__EXERCISE__
Beginning at the line containing "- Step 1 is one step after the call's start" in the material below and ending at the line containing "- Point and", return each line exactly and add nothing.

****************

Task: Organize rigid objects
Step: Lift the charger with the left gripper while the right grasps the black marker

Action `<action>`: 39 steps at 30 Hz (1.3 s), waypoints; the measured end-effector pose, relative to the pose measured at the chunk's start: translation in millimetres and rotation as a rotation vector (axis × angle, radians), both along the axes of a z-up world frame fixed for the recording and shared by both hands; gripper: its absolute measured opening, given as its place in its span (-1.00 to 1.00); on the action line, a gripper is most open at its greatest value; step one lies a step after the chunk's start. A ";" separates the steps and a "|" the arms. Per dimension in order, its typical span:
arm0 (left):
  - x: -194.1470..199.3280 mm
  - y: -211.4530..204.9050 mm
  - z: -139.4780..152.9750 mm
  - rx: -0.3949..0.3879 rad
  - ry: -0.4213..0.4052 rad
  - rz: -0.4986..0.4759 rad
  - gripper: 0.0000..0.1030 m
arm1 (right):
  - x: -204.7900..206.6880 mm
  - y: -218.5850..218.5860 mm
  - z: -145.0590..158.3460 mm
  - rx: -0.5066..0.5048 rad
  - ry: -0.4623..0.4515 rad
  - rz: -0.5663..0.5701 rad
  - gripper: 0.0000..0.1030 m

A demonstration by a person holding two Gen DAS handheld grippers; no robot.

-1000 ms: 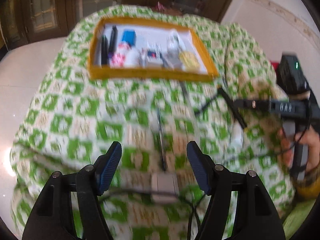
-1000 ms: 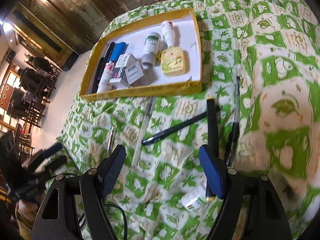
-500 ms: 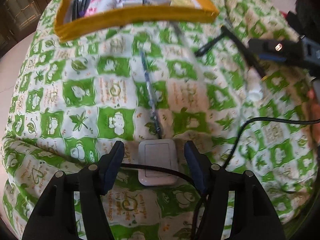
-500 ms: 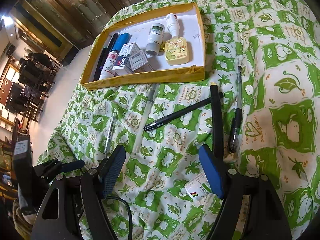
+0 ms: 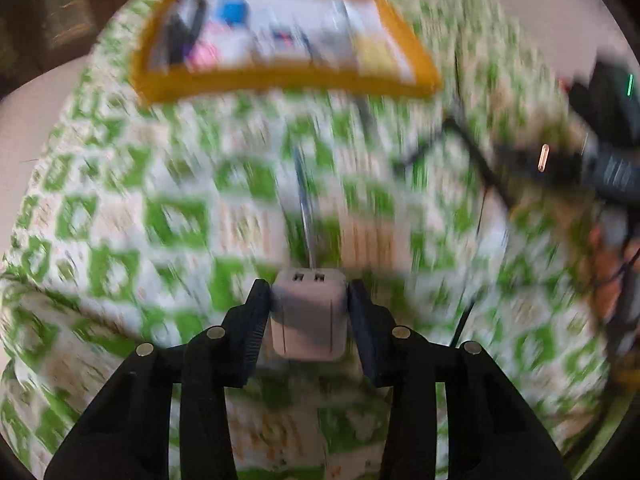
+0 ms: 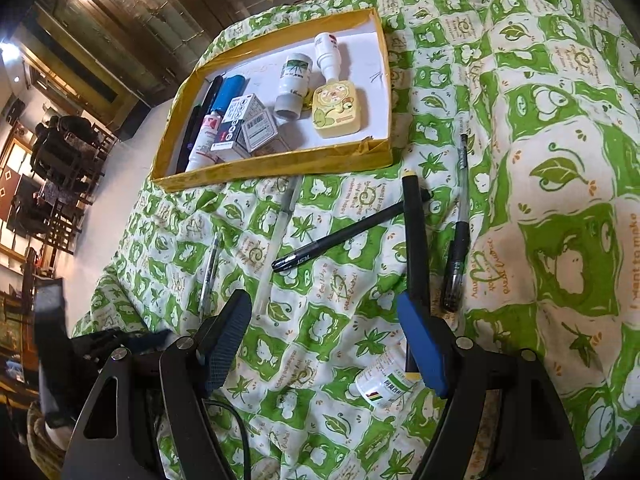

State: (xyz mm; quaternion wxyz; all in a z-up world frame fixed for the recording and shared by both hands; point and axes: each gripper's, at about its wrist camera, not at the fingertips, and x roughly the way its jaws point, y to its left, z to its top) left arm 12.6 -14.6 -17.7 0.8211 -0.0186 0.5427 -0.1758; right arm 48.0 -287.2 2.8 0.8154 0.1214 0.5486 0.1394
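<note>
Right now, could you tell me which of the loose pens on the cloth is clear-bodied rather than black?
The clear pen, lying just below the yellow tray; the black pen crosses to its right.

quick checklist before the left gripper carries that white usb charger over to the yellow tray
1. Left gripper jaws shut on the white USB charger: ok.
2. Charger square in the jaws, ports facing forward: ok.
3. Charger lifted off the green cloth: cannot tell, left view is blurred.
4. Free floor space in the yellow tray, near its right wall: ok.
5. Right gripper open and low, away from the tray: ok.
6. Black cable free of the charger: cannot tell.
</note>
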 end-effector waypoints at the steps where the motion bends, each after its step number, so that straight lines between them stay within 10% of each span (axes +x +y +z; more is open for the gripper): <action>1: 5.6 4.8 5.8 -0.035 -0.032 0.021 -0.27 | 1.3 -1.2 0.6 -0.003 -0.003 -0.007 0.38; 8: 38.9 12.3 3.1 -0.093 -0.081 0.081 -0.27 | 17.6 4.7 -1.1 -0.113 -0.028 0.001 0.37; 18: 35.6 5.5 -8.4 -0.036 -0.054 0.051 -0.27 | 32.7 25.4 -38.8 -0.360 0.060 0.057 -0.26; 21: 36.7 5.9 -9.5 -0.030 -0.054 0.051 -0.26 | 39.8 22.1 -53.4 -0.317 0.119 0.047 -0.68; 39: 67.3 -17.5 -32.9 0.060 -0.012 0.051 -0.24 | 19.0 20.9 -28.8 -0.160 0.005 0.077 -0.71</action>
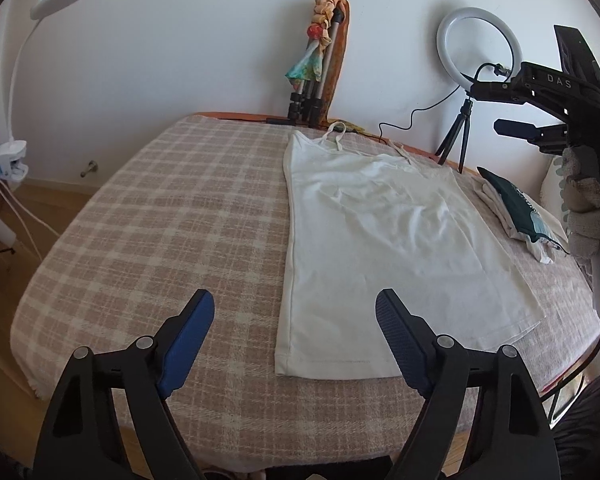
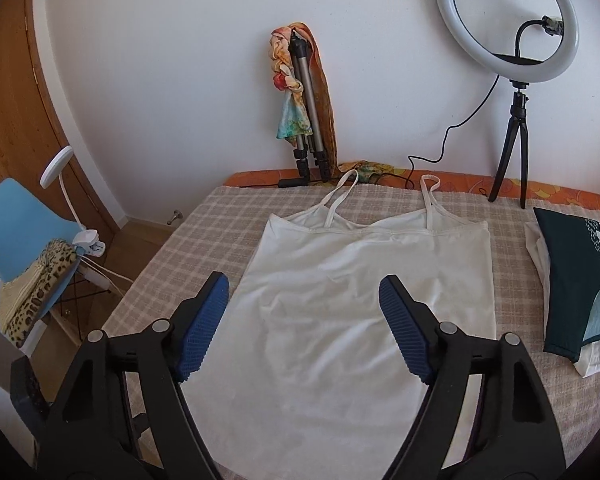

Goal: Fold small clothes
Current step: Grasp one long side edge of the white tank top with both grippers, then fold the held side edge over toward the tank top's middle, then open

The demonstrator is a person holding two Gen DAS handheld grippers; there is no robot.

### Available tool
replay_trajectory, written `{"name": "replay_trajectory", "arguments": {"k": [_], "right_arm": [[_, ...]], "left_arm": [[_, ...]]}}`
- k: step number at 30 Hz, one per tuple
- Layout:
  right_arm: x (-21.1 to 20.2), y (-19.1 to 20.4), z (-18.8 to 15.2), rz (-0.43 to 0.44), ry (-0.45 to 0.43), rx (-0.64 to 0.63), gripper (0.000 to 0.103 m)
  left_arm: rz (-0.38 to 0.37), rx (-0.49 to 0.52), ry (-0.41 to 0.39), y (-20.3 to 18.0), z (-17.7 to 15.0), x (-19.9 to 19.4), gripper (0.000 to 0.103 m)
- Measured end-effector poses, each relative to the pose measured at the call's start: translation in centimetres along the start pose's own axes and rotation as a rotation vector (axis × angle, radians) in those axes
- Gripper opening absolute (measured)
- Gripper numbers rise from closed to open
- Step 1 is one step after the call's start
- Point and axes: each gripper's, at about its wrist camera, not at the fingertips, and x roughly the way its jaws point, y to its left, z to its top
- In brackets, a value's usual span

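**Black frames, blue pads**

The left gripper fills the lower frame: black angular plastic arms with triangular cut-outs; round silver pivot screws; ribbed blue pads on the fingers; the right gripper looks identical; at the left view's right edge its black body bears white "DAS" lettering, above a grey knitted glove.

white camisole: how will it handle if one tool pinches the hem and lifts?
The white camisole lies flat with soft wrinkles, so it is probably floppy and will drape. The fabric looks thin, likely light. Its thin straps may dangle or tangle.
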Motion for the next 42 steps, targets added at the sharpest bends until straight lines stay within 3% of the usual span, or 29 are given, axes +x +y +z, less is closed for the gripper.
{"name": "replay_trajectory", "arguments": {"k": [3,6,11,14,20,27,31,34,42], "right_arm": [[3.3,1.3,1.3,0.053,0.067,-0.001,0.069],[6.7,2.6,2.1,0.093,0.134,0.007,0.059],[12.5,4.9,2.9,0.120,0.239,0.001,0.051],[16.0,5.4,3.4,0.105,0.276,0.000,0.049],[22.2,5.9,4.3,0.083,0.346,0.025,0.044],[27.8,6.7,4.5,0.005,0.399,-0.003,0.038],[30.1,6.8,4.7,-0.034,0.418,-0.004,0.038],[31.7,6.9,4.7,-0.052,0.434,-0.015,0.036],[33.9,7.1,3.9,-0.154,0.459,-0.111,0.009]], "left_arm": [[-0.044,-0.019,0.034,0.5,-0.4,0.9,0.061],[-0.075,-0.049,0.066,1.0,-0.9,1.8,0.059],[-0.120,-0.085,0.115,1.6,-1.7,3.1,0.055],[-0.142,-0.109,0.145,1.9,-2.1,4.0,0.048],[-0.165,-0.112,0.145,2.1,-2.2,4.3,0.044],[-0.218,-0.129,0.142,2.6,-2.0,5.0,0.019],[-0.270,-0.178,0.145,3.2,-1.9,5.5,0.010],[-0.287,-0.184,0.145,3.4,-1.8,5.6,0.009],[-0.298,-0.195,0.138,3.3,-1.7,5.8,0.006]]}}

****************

__ANSWER FOR THE TASK__
- Step 1 is one step after the call's start
- Point and axes: each gripper's, at about its wrist camera, not at the fingertips, and x roughly the way its jaws point, y to its left, z to its top

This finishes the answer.